About This Video
FIT Talks: Jamel Shabazz Interview
April Calahan, Curator of Manuscripts at the Special Collections and College Archives unit of the Fashion Institute of Technology library, interviews street style fashion photographer Jamel Shabazz. Mr. Shabazz talks of his life growing up in New York City as a child of divorce. He recalls how he started learning photography in Germany while serving in the armed forces. He began documenting his world in 1980 when he began taking photographs of young people who reminded him of his own life growing up, and found his camera facilitated his ability to engage with and mentor young people. He talks about the importance of mentorship, the trust that he honed between him and his subjects. He discusses how discounted clothing was often purchased from stores around Delancey and Orchard streets in the 1970s as well as other hubs where urban fashion originated from. He compares the photographic work he's done in the studio to his preference to shooting on the street. Calahan and Shabazz review the specific processes behind a number of Shabazz's favorite photographs. He finally discusses his respect for FIT, and his reasons for donating a collection of photographs to FIT's archive, and how important he believes photography is for documenting history. Alex Joseph, editor of Hue Magazine, joins in as interviewer to ask Mr. Shabazz about his personal clothing collection, which consists of pieces he designed himself or has kept over several decades, and which he uses in his fashion shoots. Finally, Mr. Shabazz recalls how fashion has changed over time.
Jamel Shabazz was born and raised in Brooklyn, New York. At the age of fifteen, he picked up his first camera and started to document his peers. Inspired by photographers Leonard Freed, James Van Der Zee, and Gordon Parks, he was marveled with their documentation of the African American community. In 1980 as a concerned photographer with a clear vision he embarked on a mission to extensively document various aspects of life in New York City, from youth culture to a wide range of social conditions. Due to its spontaneity and uniqueness, the streets and subway system became backdrops for many of his photographs.

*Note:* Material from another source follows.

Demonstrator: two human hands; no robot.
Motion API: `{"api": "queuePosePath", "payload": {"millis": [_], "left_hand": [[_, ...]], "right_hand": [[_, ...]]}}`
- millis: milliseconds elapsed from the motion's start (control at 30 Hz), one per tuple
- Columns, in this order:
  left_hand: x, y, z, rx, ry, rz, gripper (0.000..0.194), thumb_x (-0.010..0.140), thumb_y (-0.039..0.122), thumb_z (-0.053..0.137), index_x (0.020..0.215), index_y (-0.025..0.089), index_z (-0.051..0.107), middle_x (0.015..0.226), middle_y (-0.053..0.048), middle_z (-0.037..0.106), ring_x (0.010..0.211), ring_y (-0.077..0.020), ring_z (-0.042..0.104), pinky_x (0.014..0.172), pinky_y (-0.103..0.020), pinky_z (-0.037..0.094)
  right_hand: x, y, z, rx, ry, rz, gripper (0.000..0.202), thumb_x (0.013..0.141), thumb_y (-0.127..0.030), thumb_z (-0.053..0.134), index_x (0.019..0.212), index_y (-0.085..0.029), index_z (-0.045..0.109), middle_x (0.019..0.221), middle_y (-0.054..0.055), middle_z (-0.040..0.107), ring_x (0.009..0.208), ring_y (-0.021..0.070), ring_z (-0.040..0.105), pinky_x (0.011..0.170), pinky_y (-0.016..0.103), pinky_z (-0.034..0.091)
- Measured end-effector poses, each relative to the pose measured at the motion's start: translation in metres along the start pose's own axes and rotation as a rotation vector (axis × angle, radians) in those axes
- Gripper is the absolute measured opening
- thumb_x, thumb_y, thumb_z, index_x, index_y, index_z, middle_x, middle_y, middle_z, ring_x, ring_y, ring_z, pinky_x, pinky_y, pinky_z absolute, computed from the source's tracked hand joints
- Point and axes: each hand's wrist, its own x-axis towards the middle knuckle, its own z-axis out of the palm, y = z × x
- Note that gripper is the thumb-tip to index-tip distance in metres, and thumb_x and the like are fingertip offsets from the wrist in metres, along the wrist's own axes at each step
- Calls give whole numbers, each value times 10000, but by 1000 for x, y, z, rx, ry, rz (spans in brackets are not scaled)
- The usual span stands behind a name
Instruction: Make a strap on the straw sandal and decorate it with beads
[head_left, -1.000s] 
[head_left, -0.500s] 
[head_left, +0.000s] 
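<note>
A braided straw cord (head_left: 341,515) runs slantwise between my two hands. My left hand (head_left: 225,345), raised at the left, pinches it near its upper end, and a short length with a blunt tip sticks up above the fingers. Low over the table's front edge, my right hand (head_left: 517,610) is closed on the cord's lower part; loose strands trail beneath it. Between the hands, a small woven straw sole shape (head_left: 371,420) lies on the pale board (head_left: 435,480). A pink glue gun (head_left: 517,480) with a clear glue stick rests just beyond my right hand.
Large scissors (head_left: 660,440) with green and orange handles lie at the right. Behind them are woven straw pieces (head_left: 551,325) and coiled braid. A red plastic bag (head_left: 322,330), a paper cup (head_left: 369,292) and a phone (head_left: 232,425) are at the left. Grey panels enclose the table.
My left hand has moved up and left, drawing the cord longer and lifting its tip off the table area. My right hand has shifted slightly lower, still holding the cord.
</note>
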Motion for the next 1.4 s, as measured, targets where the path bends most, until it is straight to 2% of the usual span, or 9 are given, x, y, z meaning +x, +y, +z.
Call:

Shabazz says his goal is to contribute to the preservation of world history and culture. In the past 10 years he has had over two dozen solo exhibitions; “Men of Honor”, “A Time Before Crack”, “Pieces of a Man”, “Represent”, When Two Worlds Meet”, “Back in the Days,” and “Seconds of my Life,” which have been shown from Argentina to The Netherlands, England, Italy, Germany, France, Japan and throughout the United States.
An even longer list of group showings include Art Basel; Miami, the Brooklyn Museum, the Newark Museum, the Contact Photo Festival, the Victoria and Albert Museum, The Studio Museum in Harlem, Duke University, and the Adidas Photo Festival in Ethiopia.
Over the years Jamel has volunteered, working with a wide range organizations centered on inspiring young people in the field of photography and social responsibility. In addition, he has been a teaching artist with the Rush Philanthropic Arts Foundation; the Bronx Museum’s Teen Council youth program, The International Center of Photography, Friends of the Island Academy; and the Studio Museum in Harlem’s Expanding the Walls Project.
Adding to his community service he has lectured at the Fashion Institute of Technology, The International Center for Photography, The Brooklyn Historic Foundation, Haverford College and Parsons New School of Design.
Shabazz is the author of 5 monographs and has contributed to numerous others. He is presently working on a new book, titled “The Book of Life”.